Table 3: detection result of mirabilite

(4) The filtrate obtained after the secondary evaporation concentration and separation of lithium sulfate crystals is about 243mL, the weight is about 378g, and the density is about 1.55 g/mL. And (3) carrying out evaporation concentration for three times, controlling the temperature of the evaporation concentration to be between 80 and 95 ℃, evaporating the water in the solution, separating out a small amount of solid, and separating to obtain 135mL of phosphoric acid with the density of about 1.63 g/mL.

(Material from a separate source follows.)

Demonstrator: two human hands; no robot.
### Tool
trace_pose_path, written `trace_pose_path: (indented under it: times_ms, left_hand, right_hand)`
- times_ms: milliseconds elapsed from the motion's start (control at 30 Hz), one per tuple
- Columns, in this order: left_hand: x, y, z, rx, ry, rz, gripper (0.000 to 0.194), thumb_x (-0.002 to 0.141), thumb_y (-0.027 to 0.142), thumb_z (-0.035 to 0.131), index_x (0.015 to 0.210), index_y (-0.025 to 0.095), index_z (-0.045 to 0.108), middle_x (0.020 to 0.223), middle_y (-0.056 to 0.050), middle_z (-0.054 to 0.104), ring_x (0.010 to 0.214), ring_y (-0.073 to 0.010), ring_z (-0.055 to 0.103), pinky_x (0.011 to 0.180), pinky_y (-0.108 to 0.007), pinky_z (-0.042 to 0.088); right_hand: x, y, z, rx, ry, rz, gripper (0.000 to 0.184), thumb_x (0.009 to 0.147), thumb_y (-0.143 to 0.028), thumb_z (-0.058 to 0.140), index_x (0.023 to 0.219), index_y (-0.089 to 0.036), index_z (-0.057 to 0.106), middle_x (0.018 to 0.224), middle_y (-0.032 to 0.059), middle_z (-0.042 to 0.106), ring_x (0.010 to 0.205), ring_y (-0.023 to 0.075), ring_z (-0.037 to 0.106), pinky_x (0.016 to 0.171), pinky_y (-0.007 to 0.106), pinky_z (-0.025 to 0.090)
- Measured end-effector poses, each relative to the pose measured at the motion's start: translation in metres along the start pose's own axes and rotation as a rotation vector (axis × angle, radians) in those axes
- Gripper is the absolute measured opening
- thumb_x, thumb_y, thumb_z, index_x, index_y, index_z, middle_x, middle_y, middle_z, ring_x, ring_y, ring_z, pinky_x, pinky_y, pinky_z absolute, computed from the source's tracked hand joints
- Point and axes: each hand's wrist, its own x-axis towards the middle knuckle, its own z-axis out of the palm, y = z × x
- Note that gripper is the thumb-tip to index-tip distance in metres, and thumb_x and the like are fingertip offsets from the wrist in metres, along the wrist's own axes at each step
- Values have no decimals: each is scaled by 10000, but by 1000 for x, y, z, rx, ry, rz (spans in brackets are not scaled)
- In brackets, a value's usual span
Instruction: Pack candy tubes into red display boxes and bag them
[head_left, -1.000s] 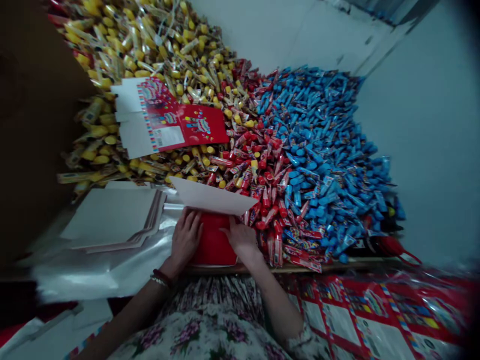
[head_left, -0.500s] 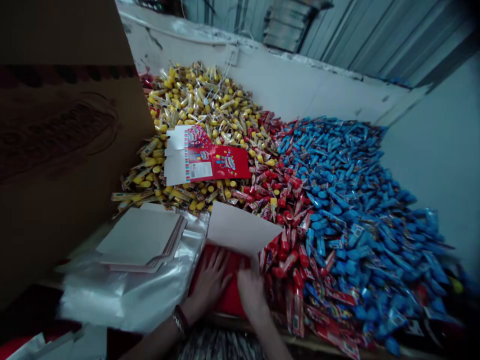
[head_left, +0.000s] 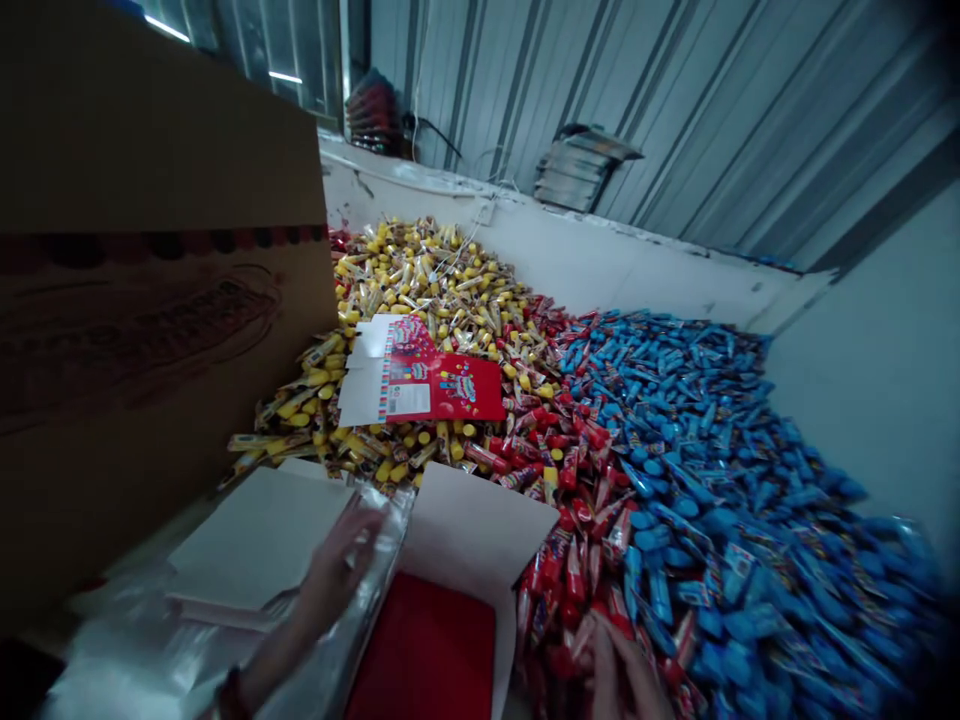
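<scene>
From the head camera, I have the person's left hand [head_left: 349,560] at the lower left of centre, over the clear plastic [head_left: 386,510] at the right side of a stack of white card [head_left: 259,535]. It is blurred, but its fingers are released, loosely bent and spread. A bracelet [head_left: 231,692] sits on that wrist. The right hand [head_left: 619,670] is low in the picture, its fingers among the red sweets [head_left: 574,575]. I cannot tell whether it is grasping one of them or only touching them.

Between the two hands I see an open carton [head_left: 504,635], with a red panel [head_left: 427,645] lying flat and a white flap [head_left: 480,525] standing up at its far side. The red sweets lie just beside it on the right, and the plastic runs along its left.

Beyond the stack, a flattened red and white carton [head_left: 469,388] lies printed side up on the yellow sweets [head_left: 435,270]. The blue sweets [head_left: 750,480] fill the right of the heap, next to the red ones. A big brown box [head_left: 150,330] with blurred print stands at my left, and a white wall [head_left: 600,265] runs behind the heap, below ribbed metal sheeting [head_left: 480,80].
</scene>
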Motion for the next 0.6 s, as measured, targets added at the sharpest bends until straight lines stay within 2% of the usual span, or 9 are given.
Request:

The above embodiments are preferred embodiments of the present invention, but the present invention is not limited to the above embodiments, and any other substitutions, modifications, combinations, changes, simplifications, etc., which are made without departing from the spirit and principle of the present invention, should be construed as equivalents and included in the protection scope of the present invention.